Telomerase is a cellular reverse transcriptase which stabilizes telomere length by adding hexameric TTAGGG repeats onto the telomeric ends of chromosomes. Expression of telomerase occurs in germ cells and stem cells but not in normal (somatic) cells. However, in many tumors, telomerase is activated, which is one of the immortalization steps. In humans, telomerase expression is regulated by a telomerase subunit called hTERT. The promoter region of the gene that encodes hTERT is located in a CpG island and was shown to be regulated, at least in part, by DNA methylation. In this study, we have analyzed the methylation status of the hTERT gene in primary squamous cell carcinomas, SCC-1 and SCC-2, and HPV+ cervical tissue scrapes, moderate dyskaryosis and mild dyskaryosis.
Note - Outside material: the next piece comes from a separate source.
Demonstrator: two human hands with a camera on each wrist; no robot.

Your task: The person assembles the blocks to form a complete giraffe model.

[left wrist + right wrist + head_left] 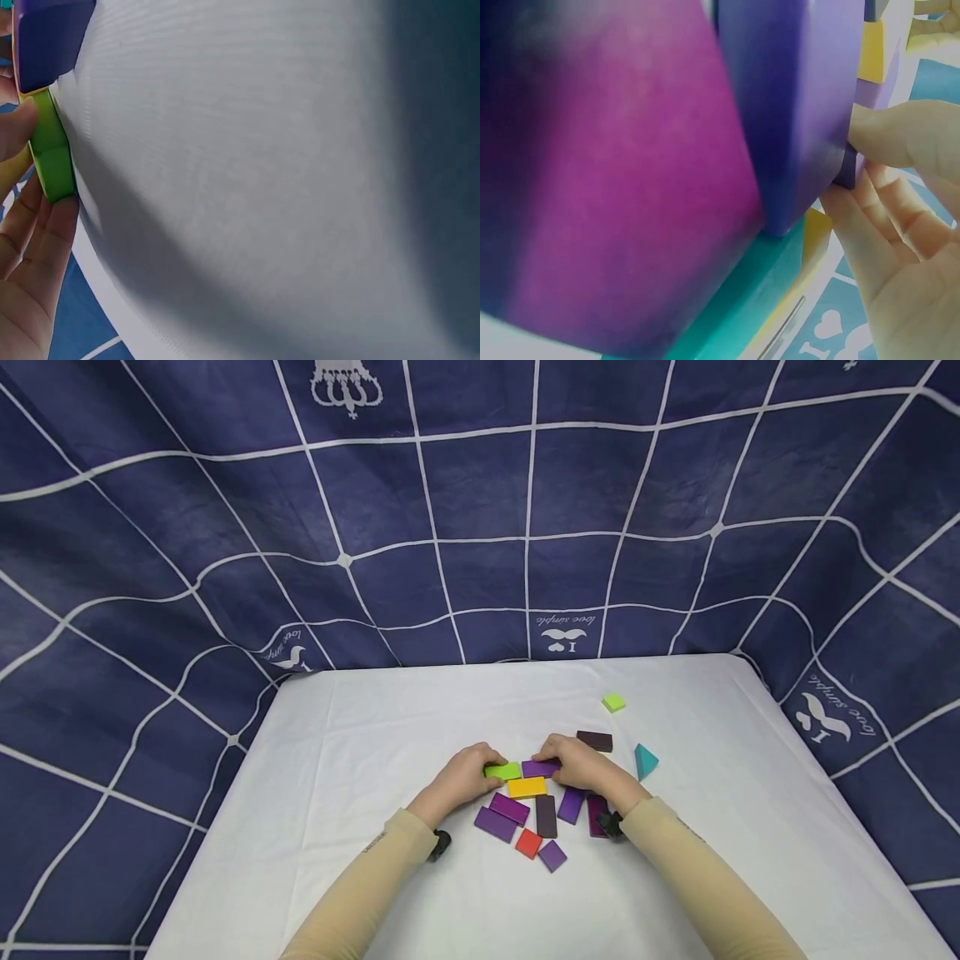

By using the bisulfite genomic sequencing assay, the region between +90 bp and +566 bp within the gene was analyzed. We found that the primary squamous cell carcinoma SCC-1, which consists of 70% carcinoma cells, was more methylated than SCC-2, which consisted of 40% carcinoma cells. However, the number of methylated CpGs in cervical scrapes classified as moderate dyskaryosis and mild dyskaryosis were higher than in SCC-2. In the present study, we demonstrated the importance of DNA methylation profile at hTERT promoter site as a promising biomarker for cervical cancer. Further, it also provides a possible mechanism into the epigenetic regulation of hTERT in various other cancer developments.